Hearing (and seeing) the crafting of “Old Brown Shoe,” and “Something” by George Harrison, was, to me, like watching Michelangelo carve David from marble. Seeing McCartney banging out the ideas for “Get Back” and having Lennon come in and help refine it into what it became, was inspiring. So many other songs from the two final albums, “Abbey Road” and “Let It Be” came from that fewer than four-week period of time. Hearing and seeing, for the first time, the band briefly singing “All Things Must Pass” made my face involuntarily wet, thinking about what might have been. McCartney experimenting with lyrical and musical phrasing for “The Long and Winding Road,” even watching Ringo’s rudimentary piano playing as he shares his new song idea “Octopus’s Garden,” was riveting.

As a musician, I didn’t find a moment of the three-part series to be boring or tedious as some did. I was watching the conjuring of magical moments that will stay with mankind as long as it listens to music, no different than if I had heard and seen Mozart write “The Marriage of Figaro.” The latter was certainly a form of “pop” music of its day, drawing inspiration from the three Figaro written comedies, transformed into a live stage production, that drew vast crowds to packed theaters, and generated princely sums of money at the box offices. Mozart, no doubt, was somebody’s “Beatles” two-plus centuries prior.

What we did not have the privilege of during Mozart’s day, was the 40+ hours of film and hundreds of hours of audio. We had lore, commentary, biographies, second hand accounts. And even two-hundred years later, it took a massive project editing together an eight-hour epic documentary to show us that a great deal of what we were told, or thought we knew about the ending of The Beatles, was probably wrong. 

If you’re not a musician, if you have no appreciation (somehow) for The Beatles and the songs that were crafted by them, you too may find the documentary tedious. I imagine somebody with no love for Mozart wouldn’t be interested in his biographies, either. I guess I’m lucky to have enough musical curiosity to enjoy an array of genres and appreciate not only the end result of the work, but the fantastic process it takes to get from an idea to the point of finishing a composition, writing a song, committing it to a fixed medium that allows it to be reproduced, either live on stage or in our modern age, through visual and audio formats. 

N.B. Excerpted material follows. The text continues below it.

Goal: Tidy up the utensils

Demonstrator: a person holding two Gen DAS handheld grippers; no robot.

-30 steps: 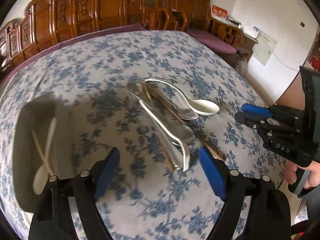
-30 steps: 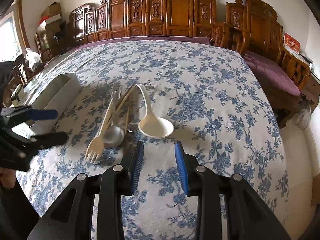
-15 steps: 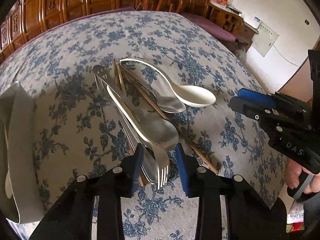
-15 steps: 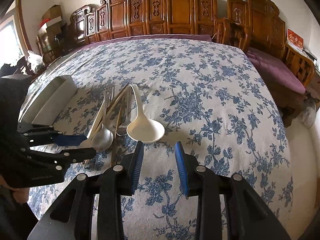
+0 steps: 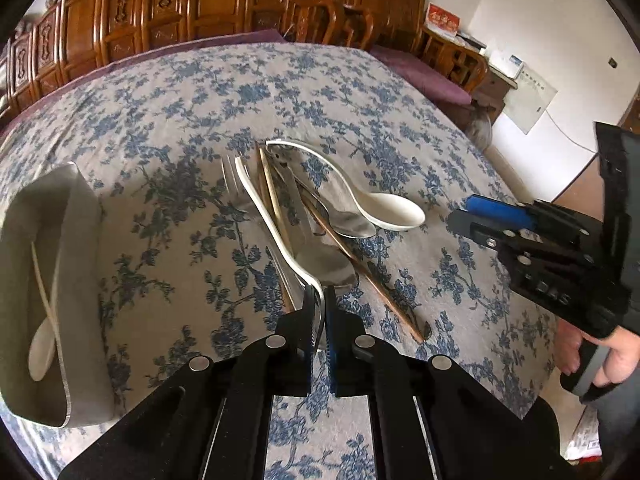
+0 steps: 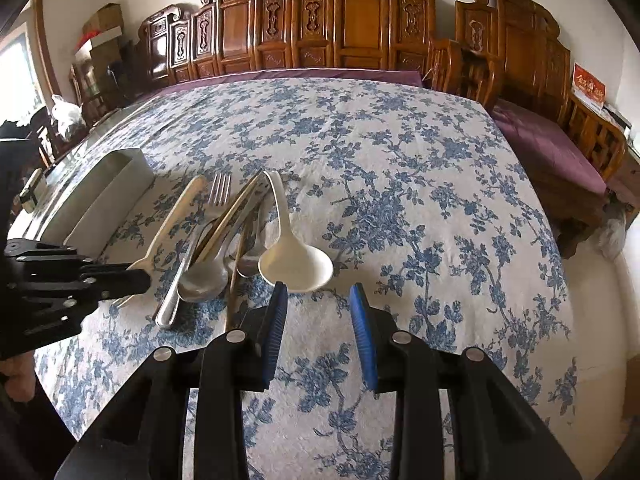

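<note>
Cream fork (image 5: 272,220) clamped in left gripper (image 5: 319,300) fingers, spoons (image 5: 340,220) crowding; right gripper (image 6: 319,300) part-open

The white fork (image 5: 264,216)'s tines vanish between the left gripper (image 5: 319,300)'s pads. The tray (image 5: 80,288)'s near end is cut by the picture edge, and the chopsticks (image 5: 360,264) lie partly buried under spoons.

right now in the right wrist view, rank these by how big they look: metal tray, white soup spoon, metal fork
1. metal tray, largest, though partly cut off by the left gripper.
2. white soup spoon.
3. metal fork, mostly buried in the pile, so its rank against the nearer spoon is unsure.
</note>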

One of the greatest takeaways for me was hearing Harrison tell Lennon how he was stuck on a lyric, and that he was always pushing himself to follow John’s advice from years earlier where John had said, and I’m paraphrasing here, “When you start a song keep going until it’s finished.” John laughs it off saying something to the effect of, “well, I don’t even follow my own advice on that.” George was pulling all-nighters writing what ended up being massive contributions to the group, and hit songs. He lamented that for months he was stuck on the words to “Something” and all he had in his head was “attracts me like a pomegranate,” which of course, makes no sense. John reiterates, “Well, then change it to attracts me like a cauliflower” just so you can keep going until it comes to you. 

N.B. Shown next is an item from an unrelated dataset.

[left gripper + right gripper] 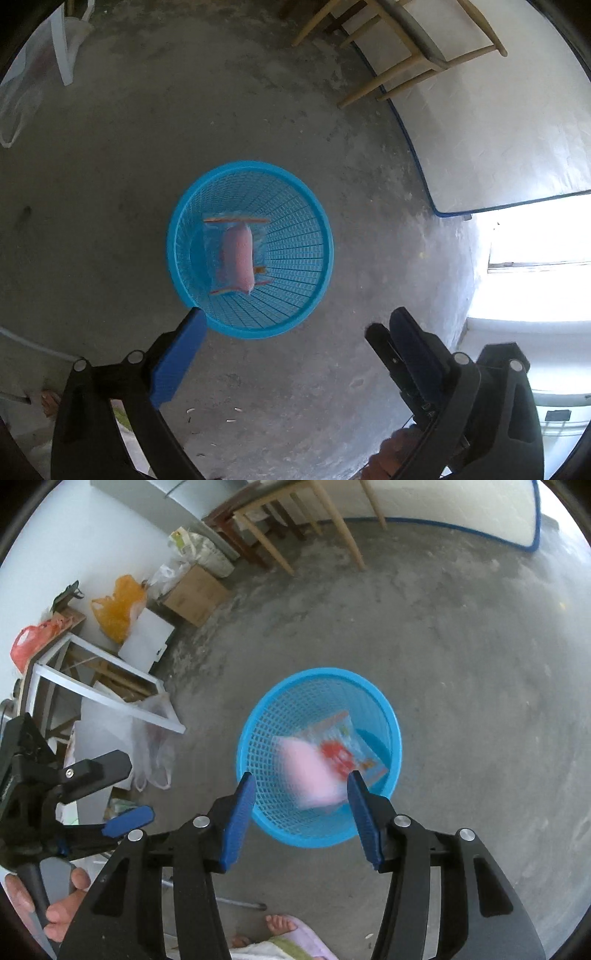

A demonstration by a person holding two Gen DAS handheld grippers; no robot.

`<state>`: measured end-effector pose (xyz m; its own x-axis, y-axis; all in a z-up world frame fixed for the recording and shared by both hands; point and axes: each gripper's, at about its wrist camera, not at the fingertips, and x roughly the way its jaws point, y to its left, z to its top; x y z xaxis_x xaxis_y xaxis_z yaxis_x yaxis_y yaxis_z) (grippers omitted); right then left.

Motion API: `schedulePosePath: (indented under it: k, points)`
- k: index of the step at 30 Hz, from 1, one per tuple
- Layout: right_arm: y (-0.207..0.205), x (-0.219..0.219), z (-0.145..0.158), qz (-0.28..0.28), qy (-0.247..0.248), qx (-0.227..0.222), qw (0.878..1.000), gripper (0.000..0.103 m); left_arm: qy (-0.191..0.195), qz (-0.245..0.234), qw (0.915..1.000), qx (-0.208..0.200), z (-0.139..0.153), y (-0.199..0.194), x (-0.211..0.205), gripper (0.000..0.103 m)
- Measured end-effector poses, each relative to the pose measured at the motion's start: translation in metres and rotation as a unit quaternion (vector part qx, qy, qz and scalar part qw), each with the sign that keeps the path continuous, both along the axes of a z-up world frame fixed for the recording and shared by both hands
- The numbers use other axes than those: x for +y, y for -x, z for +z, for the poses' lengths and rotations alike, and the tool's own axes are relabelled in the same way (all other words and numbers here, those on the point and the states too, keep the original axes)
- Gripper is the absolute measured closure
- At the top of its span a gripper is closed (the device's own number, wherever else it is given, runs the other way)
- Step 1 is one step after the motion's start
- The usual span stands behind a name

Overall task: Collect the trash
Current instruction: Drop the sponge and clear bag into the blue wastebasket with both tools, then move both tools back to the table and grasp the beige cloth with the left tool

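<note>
A pink packet, blurred, sits inside the blue mesh basket together with a printed wrapper; from the left wrist view the packet lies low in the basket. The basket stands on the concrete floor. The right hand-held gripper hangs over the basket's near rim, its blue fingers spread wide and holding nothing. The left hand-held gripper is likewise wide open and empty. Wooden chair legs stand further off.
</note>
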<state>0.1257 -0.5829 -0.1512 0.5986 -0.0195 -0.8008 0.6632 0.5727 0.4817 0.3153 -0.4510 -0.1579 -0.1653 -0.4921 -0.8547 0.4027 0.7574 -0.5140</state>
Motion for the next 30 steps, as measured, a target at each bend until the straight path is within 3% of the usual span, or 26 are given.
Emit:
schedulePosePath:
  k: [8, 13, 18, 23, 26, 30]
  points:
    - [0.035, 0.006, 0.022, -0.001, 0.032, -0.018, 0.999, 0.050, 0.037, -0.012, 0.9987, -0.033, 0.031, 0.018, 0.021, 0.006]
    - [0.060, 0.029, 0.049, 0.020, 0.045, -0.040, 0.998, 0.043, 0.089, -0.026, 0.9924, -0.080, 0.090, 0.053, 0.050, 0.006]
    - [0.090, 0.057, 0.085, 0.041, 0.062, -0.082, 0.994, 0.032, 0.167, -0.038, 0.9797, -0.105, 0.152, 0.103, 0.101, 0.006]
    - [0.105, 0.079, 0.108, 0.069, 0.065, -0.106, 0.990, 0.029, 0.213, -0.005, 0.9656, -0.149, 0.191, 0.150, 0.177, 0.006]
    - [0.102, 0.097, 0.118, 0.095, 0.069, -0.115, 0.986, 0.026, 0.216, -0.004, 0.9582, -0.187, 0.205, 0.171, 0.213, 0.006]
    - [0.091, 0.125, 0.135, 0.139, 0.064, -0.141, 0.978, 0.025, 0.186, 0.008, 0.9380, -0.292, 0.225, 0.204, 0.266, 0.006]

Isn’t this often what you tell music students in so many words? If you’re stuck on a difficult passage, keep practicing? Compose past it? You may even tell them that when you don’t always follow your own advice. You expose them to processes and ideas, and yes, music that may have a lifelong positive (or negative) impact by your repertoire selections. Are you forever inspiring to them as potential lifelong music makers, be it by your advice, or sharing your influences, and going into personal detail on why the music moved you in a particular way. Are your repertoire choices made by tradition, or fed by your inspirations? Your students can tell. Do they know what inspired you to become a musician?